→ **WORK REQUIRED**
Output, exactly and in full, only the lines from the one containing "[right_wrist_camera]" to the last line of the data. Pictures should not appear.

◇ ◇ ◇ ◇ ◇ ◇ ◇

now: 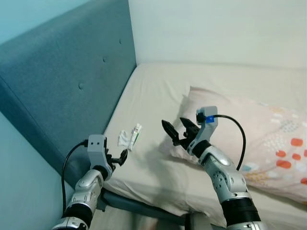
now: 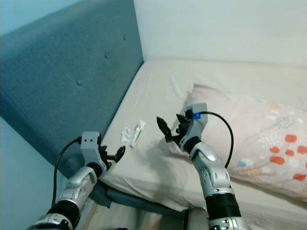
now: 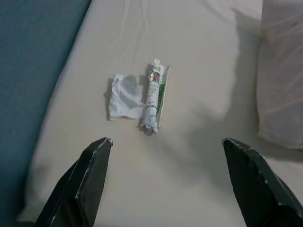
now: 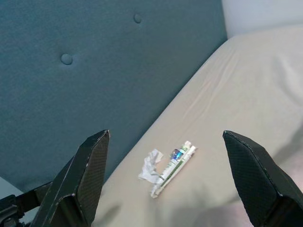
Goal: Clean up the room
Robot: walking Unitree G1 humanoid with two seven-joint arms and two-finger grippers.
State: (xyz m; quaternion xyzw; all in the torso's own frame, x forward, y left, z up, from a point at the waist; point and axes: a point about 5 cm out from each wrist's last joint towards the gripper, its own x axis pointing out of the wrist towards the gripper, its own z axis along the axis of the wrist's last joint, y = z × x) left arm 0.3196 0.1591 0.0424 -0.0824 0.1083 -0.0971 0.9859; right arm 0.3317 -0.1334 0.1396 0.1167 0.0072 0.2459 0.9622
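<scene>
A crumpled white wrapper (image 3: 123, 97) and a squeezed green-and-white tube (image 3: 154, 100) are seen touching side by side on the bed (image 1: 158, 91), near its blue headboard (image 1: 62, 81) and well apart from the pillow (image 1: 259, 139). The tube's long axis is pointed away from the left gripper (image 1: 116, 159), which is held spread just short of it and is judged the nearer. The right gripper (image 1: 180, 130), also spread, is held over the pillow's edge, with the litter lying toward the headboard from it.

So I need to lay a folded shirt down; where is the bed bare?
Bare sheet runs between the headboard and the pillow, toward the wall. Crowded: the near edge, with the wrapper and crumpled paper lying between both open grippers.
</scene>
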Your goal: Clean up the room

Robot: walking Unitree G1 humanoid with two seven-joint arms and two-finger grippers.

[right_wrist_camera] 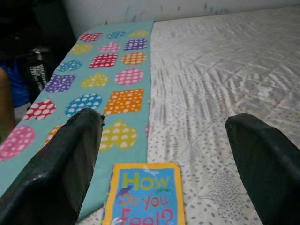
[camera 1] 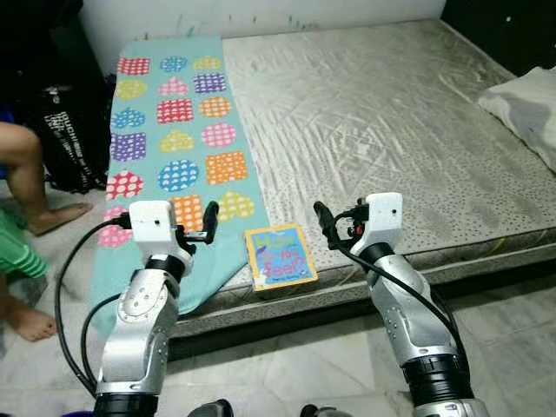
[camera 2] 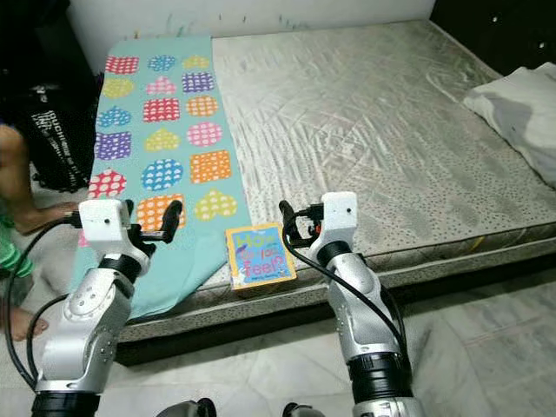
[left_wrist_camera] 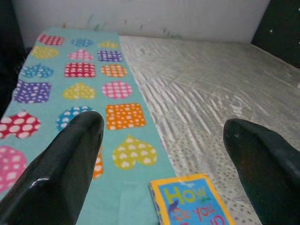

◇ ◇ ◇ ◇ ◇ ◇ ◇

→ **RESULT OF THE TASK**
[right_wrist_camera] 
[camera 1] 
[camera 2] 
[left_wrist_camera] 

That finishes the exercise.